> TASK DIRECTIONS: Omit all images, then repeat exactly the lines below from the one containing "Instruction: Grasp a" through the one containing "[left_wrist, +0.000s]", both ends included.

━━━━━ GIVEN INFORMATION ━━━━━

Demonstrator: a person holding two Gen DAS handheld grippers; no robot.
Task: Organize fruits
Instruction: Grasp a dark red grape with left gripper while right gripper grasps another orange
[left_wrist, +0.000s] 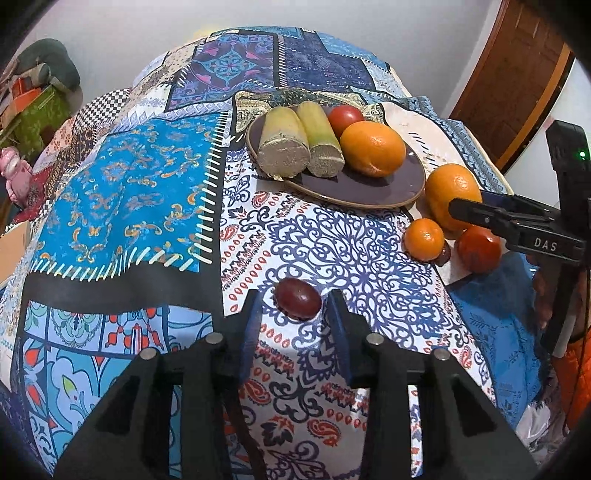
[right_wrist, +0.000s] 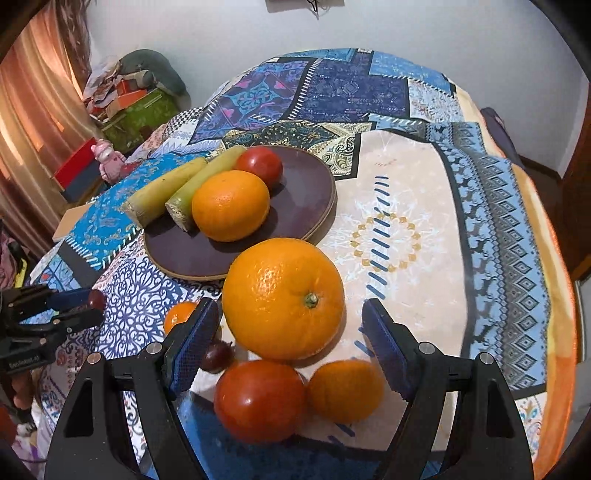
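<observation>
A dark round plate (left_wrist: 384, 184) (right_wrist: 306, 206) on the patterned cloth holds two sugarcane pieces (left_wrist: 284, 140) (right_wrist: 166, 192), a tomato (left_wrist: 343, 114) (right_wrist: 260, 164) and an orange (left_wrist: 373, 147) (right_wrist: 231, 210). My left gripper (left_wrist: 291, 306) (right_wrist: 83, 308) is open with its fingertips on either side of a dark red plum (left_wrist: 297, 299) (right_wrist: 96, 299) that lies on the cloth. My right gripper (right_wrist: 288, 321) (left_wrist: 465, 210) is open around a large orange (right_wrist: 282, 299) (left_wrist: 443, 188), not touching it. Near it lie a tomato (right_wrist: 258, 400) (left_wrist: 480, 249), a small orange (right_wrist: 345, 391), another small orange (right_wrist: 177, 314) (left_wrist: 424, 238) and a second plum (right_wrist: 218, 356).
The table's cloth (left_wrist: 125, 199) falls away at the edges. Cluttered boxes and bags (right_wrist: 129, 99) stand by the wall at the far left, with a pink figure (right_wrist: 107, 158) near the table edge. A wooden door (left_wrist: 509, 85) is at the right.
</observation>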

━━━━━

> COMPLETED TASK:
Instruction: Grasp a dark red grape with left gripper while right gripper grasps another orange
[left_wrist, +0.000s] 

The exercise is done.